Transcribe the listing below in full, exactly, with no images.

DATA EXTRACT
· · · · ·
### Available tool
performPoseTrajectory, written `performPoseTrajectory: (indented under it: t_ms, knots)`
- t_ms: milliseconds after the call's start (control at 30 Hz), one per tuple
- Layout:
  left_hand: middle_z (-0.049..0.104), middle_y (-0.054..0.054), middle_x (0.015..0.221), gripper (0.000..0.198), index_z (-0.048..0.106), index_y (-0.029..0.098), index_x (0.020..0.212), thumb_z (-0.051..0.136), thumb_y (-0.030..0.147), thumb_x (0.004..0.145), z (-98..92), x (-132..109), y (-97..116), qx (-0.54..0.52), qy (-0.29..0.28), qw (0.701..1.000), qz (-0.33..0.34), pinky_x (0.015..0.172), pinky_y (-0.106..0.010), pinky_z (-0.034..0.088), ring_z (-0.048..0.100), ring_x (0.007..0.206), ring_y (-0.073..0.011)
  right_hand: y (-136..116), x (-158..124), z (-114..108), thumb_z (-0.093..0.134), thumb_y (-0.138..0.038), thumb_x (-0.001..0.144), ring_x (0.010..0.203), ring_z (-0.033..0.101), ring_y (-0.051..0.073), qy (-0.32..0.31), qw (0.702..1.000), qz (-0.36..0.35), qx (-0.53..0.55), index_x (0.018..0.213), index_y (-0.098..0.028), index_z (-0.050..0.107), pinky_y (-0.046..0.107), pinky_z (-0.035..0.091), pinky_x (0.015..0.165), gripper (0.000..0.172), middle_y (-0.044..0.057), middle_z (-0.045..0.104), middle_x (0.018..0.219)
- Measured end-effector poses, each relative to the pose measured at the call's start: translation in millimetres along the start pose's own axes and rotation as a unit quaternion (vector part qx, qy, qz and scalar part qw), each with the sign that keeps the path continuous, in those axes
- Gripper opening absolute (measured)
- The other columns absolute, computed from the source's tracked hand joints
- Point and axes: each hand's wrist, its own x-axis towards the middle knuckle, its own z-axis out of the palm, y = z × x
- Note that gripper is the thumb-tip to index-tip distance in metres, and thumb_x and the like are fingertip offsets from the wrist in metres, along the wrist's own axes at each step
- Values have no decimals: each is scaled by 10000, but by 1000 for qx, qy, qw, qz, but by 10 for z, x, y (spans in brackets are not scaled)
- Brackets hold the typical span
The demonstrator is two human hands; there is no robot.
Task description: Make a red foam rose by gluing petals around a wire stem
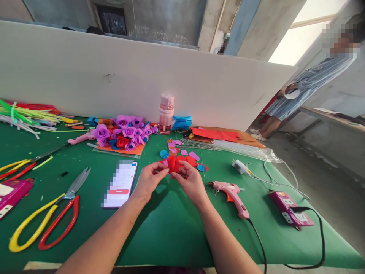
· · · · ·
WRITTEN SOLUTION
### Available tool
performPoseTrajectory, written `performPoseTrajectory: (indented under it: t_ms, knots)`
- t_ms: milliseconds after the call's start (control at 30 Hz), one per tuple
- Layout:
  left_hand: middle_z (-0.049..0.104), middle_y (-0.054..0.054), middle_x (0.015..0.221), gripper (0.000..0.198), index_z (-0.048..0.106), index_y (-0.029..0.098), index_x (0.020..0.212), thumb_z (-0.051..0.136), thumb_y (-0.030..0.147), thumb_x (0.004..0.145), z (-98..92), x (-132..109), y (-97..116), qx (-0.54..0.52), qy (-0.29..0.28), qw (0.701..1.000), qz (-0.33..0.34), pinky_x (0.015..0.172), pinky_y (-0.106..0.010), pinky_z (-0.034..0.088), ring_z (-0.048..0.100), ring_x (0.007..0.206), ring_y (-0.073..0.011)
  right_hand: y (-136..116), x (-158..124), z (-114..108), thumb_z (-0.093..0.134), thumb_y (-0.138..0.038), thumb_x (-0.001..0.144), ring_x (0.010..0.203), ring_z (-0.033..0.101), ring_y (-0.051..0.073), qy (-0.32..0.31), qw (0.702..1.000), qz (-0.36..0.35), qx (-0.53..0.55), index_x (0.018..0.213), index_y (-0.098..0.028), index_z (-0.050..0.107), pinky_y (-0.046..0.107), pinky_z (-0.035..0.091), pinky_x (0.015..0.165), gripper (0.000..0.172), middle_y (-0.044..0.057), middle_z (-0.045..0.104), middle_x (0.018..0.219)
- Measured end-effector poses, each relative to the pose measured at the call's start: translation in millimetres along the start pose's own axes and rotation as a unit quaternion (vector part qx, qy, qz and scalar part qw), each with the sign that keeps the path continuous, in those axes
- Gripper opening absolute (measured)
- The other columns absolute, computed from the source's tracked hand joints
- Point and axes: each hand's wrist, its own x-axis towards the middle knuckle, its own z-axis out of the palm, y = z × x
- Note that gripper is the thumb-tip to index-tip distance in metres, and thumb_x and the like are fingertip offsets from the wrist in metres, along the wrist's own axes at each step
- Values have no decimals: each is scaled by 10000, but by 1000 for qx, qy, qw, qz, but by 10 for z, x, y (spans in brackets are not scaled)
- Brackets hold the typical span
The demonstrator is two human hands; there is no robot.
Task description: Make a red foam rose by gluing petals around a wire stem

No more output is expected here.